Cotidianul - Rumänien | Mittwoch, 17. Dezember 2008
Cristian Pirvulescu über die Gefahr für die Demokratie in Krisenzeiten
"Wie resistent ist eine Demokratie gegen eine Krise? Kann sie sie ein, zwei, zehn Jahre aushalten?", fragt der Politikwissenschaftler Cristian Pirvulescu in der Zeitung Cotidianul: "Wenn im scheinbar ruhigen Lettland die ökonomische Krise die Verhaftung eines Wirtschaftsprofessors und eines Sängers rechtfertigt, weil sie sich frei über die fragile nationale Währung geäußert haben, dann leiden die zentralen Werte der Demokratie deutlich. ... Die kindische Rechtfertigung der Verhaftung - die beiden hätten absichtlich unbegründete Gerüchte über die Stärke des lettischen Staates verbreitet - komplettiert das Bild einer Welt, in der die Freiheiten, vor allem die Meinungsfreiheit, eingeschränkt sind.

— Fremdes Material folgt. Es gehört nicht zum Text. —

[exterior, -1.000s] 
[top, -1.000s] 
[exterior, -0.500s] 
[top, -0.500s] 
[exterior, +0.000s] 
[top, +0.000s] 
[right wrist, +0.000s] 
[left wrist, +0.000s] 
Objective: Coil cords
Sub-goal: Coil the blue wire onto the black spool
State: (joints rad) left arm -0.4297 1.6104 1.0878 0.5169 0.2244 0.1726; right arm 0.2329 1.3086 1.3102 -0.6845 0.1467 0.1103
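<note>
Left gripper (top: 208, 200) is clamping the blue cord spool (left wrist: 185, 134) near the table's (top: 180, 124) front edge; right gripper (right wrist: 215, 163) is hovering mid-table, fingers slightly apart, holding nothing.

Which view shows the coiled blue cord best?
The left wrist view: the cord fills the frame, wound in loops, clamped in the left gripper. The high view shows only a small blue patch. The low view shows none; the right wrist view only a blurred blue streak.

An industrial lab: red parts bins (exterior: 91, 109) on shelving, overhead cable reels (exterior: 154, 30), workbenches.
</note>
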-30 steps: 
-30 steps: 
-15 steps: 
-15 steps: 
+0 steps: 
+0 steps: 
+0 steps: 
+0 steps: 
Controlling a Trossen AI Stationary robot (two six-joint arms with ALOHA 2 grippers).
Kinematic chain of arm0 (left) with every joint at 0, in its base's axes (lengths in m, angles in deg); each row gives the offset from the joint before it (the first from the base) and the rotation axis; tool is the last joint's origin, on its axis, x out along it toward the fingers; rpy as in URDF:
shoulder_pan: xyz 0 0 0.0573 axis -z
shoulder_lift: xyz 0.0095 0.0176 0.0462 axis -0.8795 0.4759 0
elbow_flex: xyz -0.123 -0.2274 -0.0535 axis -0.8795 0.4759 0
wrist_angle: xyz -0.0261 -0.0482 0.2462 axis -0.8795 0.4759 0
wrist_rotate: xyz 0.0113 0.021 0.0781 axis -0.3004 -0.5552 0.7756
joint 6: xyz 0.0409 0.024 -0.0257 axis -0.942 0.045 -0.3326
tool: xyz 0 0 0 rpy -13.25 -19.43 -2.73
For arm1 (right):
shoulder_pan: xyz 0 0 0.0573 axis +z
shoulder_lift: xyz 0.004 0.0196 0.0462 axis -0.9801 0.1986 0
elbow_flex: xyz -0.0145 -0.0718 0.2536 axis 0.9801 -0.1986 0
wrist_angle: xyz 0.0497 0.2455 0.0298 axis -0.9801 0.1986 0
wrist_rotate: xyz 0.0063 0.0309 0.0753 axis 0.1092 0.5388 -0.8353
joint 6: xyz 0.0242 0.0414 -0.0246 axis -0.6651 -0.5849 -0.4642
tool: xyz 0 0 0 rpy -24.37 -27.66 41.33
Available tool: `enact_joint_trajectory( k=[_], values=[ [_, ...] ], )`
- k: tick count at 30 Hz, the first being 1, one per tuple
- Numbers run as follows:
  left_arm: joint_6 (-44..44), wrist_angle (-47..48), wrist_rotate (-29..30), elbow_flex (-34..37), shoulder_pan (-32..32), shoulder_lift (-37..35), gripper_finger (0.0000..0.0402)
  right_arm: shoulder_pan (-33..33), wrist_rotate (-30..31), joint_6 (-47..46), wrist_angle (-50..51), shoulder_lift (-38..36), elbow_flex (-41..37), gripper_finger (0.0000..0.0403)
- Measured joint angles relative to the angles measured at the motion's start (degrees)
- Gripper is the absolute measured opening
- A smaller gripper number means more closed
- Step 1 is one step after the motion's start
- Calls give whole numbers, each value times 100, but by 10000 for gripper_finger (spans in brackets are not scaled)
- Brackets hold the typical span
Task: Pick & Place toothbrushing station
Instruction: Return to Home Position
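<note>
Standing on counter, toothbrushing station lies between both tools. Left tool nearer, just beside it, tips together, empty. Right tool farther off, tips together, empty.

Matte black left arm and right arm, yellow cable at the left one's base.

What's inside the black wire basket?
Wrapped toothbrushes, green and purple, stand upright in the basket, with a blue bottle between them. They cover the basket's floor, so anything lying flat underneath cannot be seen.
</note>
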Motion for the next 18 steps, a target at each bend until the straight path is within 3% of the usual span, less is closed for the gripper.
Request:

Fast überall ist die Presse Opfer von antidemokratischen Offensiven, selbst in äußerst demokratischen Ländern wie Frankreich oder Italien wird die Presse angegriffen und an den Rand gedrängt. ... Oder es handelt sich hier schon um Post-Demokratie, die aus einer eingeschränkten Meinungsfreiheit resultiert und durch abgenutzte Parlamente entsteht. Diese sind schlichtweg unrepräsentative Organe geworden, weil sie Gesetze für gültig erklären, die ihnen die Wirtschaftsmacht aufdrückt. ... Und wenn sich mit dieser Krise im Hintergrund ein System durchsetzt, das eher einem autoritären Regime gleichkommt als einer Demokratie, wären Sie dann schockiert?"